_Instructions for the task_:
Repeat the data exactly as it stands.

_Collected material_:

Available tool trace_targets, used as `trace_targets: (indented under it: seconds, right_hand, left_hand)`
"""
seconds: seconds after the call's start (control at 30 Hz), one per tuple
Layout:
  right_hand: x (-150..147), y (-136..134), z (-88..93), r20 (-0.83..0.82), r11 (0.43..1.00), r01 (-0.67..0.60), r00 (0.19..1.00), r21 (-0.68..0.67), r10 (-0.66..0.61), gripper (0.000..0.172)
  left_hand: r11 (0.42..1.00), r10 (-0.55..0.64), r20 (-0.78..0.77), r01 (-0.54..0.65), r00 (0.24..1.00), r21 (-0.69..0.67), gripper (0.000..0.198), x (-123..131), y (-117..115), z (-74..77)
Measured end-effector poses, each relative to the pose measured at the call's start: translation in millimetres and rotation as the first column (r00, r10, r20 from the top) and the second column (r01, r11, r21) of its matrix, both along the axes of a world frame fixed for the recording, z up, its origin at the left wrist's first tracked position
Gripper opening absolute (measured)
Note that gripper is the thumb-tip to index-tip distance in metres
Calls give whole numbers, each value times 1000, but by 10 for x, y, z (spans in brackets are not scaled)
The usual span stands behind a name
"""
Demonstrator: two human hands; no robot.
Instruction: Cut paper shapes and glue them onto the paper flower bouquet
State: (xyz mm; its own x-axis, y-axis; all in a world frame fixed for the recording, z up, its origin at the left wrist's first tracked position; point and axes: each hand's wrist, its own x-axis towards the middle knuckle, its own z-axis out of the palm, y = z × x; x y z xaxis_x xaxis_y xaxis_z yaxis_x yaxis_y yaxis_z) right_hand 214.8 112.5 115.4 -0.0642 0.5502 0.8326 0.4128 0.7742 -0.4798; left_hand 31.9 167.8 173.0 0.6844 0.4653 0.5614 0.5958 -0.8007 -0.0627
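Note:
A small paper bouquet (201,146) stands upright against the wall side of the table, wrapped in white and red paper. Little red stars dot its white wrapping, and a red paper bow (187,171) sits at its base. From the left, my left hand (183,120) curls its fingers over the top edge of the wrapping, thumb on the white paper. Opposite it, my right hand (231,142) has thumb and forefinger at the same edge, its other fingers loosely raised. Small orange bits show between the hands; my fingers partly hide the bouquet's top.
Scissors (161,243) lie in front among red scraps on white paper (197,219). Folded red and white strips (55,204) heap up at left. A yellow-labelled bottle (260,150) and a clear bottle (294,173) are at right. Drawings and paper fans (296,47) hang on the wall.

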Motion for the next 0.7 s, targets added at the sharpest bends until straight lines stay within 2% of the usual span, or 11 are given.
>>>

_Completed exercise_:
Available tool trace_targets, used as `trace_targets: (indented under it: seconds, right_hand, left_hand)`
"""
seconds: seconds after the call's start (control at 30 Hz), one per tuple
Layout:
  right_hand: x (-150..147), y (-136..134), z (-88..93), r20 (-0.83..0.82), r11 (0.43..1.00), r01 (-0.67..0.60), r00 (0.19..1.00), r21 (-0.68..0.67), r10 (-0.66..0.61), gripper (0.000..0.172)
  left_hand: r11 (0.42..1.00), r10 (-0.55..0.64), r20 (-0.78..0.77), r01 (-0.54..0.65), r00 (0.24..1.00), r21 (-0.69..0.67), gripper (0.000..0.198), x (-123..131), y (-117..115), z (-74..77)
Measured end-effector poses, each relative to the pose measured at the call's start: translation in millimetres and rotation as the first column (r00, r10, r20 from the top) and the second column (r01, r11, r21) of its matrix, both along the axes of a world frame fixed for the recording, z up, its origin at the left wrist's first tracked position
Gripper opening absolute (measured)
Note that gripper is the thumb-tip to index-tip distance in metres
Calls give whole numbers, each value times 1000, but by 10 for x, y, z (spans in brackets are not scaled)
The usual span stands behind a name
"""
Demonstrator: two human hands; no robot.
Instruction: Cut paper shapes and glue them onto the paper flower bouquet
State: (xyz mm; its own x-axis, y-axis; all in a world frame fixed for the recording, z up, its origin at the left wrist's first tracked position; point and axes: each hand's wrist, its own x-axis towards the middle knuckle, its own z-axis out of the palm, y = z × x; x y z xaxis_x xaxis_y xaxis_z yaxis_x yaxis_y yaxis_z) right_hand 214.8 112.5 115.4 -0.0642 0.5502 0.8326 0.4128 0.7742 -0.4798; left_hand 31.9 167.8 173.0 0.6844 0.4653 0.5614 0.5958 -0.8007 -0.0627
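Note:
A small paper bouquet (201,146) stands upright against the wall side of the table, wrapped in white and red paper. Little red stars dot its white wrapping, and a red paper bow (187,171) sits at its base. From the left, my left hand (183,120) curls its fingers over the top edge of the wrapping, thumb on the white paper. Opposite it, my right hand (231,142) has thumb and forefinger at the same edge, its other fingers loosely raised. Small orange bits show between the hands; my fingers partly hide the bouquet's top.
Scissors (161,243) lie in front among red scraps on white paper (197,219). Folded red and white strips (55,204) heap up at left. A yellow-labelled bottle (260,150) and a clear bottle (294,173) are at right. Drawings and paper fans (296,47) hang on the wall.
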
Motion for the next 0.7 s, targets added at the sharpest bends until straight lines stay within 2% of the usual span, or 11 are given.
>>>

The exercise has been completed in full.